**What needs to be done**
Please repeat the lines below exactly. Begin with the line containing "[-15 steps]" and go on through the line containing "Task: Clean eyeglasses".

START Provided records

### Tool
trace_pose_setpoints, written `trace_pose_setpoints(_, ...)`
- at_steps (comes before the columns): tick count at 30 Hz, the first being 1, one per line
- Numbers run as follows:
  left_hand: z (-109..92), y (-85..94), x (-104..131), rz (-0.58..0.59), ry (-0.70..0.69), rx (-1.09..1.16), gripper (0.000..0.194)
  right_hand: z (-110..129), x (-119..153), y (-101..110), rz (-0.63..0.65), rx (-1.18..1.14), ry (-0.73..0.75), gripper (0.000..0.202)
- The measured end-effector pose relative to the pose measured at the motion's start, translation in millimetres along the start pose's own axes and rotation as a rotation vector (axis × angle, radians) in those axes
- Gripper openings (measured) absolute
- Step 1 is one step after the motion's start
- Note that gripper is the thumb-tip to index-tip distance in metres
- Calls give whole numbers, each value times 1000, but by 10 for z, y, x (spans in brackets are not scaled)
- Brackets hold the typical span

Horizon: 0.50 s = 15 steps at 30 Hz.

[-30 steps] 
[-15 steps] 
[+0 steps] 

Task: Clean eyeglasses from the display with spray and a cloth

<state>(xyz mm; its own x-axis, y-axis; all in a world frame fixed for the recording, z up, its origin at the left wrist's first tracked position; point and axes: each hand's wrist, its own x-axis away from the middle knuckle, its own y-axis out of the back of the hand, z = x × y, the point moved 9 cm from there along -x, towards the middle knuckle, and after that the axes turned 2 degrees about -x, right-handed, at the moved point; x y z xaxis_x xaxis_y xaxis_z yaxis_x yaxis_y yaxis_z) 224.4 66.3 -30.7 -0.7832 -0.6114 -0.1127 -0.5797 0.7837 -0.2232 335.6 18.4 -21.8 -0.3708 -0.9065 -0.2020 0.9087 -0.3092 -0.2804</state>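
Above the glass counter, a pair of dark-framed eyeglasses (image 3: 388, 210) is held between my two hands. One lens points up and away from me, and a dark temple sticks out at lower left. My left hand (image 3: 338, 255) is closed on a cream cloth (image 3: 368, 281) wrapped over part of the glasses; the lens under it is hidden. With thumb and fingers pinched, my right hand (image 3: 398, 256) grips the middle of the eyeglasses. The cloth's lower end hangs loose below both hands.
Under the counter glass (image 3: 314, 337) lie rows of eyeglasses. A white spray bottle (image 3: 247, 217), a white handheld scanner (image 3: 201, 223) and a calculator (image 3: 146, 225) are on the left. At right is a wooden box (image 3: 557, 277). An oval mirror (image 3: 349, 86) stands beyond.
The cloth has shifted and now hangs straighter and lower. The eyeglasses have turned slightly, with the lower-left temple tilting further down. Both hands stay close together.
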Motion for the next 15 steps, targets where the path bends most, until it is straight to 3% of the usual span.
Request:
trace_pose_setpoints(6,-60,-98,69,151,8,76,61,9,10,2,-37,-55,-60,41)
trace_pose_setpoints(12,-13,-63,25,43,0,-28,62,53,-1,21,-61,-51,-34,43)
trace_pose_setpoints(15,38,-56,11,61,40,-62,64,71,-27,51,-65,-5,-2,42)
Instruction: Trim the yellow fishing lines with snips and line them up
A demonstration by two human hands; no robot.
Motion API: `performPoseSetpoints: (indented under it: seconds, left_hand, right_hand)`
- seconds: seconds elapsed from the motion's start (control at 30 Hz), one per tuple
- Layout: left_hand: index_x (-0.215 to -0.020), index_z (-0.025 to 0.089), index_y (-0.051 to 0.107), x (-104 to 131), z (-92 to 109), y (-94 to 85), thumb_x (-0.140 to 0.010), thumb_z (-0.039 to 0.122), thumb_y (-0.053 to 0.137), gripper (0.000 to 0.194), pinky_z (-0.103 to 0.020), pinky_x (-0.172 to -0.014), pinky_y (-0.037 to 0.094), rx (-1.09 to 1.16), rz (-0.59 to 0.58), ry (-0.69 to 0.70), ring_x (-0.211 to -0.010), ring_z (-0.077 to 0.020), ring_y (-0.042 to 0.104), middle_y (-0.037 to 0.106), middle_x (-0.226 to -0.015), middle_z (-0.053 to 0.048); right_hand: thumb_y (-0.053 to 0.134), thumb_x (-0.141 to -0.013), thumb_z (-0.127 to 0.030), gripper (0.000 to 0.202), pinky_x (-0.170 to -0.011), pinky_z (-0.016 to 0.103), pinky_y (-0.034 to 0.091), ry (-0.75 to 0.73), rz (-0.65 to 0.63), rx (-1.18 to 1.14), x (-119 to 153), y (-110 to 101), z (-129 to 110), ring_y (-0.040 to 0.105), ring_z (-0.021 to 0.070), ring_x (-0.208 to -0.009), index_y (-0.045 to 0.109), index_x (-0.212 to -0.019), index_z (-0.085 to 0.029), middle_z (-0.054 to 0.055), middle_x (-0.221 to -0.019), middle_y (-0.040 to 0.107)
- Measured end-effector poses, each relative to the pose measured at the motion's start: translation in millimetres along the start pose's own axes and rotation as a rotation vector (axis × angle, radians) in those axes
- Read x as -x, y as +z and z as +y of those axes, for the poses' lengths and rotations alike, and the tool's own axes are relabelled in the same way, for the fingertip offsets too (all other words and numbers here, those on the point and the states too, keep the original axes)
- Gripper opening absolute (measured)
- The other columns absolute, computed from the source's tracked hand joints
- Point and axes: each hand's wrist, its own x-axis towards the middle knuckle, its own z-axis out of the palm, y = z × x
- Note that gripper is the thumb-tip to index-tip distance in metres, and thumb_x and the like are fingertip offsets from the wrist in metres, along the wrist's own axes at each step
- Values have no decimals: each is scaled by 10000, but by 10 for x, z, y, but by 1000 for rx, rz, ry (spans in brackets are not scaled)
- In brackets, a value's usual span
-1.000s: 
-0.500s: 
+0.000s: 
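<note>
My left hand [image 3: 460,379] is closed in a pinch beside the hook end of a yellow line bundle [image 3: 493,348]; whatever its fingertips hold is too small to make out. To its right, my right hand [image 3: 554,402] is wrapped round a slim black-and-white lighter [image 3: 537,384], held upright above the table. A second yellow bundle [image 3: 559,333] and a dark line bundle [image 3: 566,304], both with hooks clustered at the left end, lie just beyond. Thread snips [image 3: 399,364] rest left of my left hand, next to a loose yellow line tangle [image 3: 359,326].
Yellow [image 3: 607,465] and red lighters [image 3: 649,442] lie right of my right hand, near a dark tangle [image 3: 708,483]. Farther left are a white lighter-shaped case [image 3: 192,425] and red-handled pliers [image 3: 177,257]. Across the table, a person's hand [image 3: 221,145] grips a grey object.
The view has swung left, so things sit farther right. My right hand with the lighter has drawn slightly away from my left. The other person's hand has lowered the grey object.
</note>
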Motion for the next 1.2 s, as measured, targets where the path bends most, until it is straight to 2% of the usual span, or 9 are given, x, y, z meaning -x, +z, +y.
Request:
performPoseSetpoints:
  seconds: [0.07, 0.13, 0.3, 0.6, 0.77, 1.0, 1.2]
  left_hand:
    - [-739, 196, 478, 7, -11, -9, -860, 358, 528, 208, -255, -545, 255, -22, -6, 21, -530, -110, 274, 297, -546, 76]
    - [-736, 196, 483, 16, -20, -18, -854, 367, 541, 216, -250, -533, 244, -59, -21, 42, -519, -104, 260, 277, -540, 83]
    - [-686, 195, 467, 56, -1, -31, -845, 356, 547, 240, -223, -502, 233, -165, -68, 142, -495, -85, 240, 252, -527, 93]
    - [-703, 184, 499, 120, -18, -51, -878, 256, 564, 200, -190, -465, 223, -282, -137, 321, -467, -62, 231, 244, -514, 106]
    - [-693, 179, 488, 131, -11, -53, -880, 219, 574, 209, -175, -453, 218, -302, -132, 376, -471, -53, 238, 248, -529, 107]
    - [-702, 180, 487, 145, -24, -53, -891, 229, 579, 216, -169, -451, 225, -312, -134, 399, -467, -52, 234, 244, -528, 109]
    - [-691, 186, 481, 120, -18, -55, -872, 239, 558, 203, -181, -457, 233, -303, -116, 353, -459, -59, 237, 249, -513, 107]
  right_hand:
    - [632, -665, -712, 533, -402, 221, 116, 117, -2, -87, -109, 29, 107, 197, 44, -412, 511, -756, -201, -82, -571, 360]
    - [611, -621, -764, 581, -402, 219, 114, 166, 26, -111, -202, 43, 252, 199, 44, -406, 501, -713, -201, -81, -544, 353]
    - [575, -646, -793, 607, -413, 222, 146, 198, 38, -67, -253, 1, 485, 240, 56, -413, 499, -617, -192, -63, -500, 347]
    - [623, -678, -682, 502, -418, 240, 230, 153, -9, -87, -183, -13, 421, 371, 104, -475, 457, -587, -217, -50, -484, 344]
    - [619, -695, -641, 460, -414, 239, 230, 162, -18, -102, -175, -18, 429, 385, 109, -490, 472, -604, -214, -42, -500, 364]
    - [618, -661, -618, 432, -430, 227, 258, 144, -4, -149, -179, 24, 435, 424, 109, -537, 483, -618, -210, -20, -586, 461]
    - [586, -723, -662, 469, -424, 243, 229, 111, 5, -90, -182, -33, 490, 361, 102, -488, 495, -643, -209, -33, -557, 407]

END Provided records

**Solution to this task**
[-15 steps] 
[+0 steps] 

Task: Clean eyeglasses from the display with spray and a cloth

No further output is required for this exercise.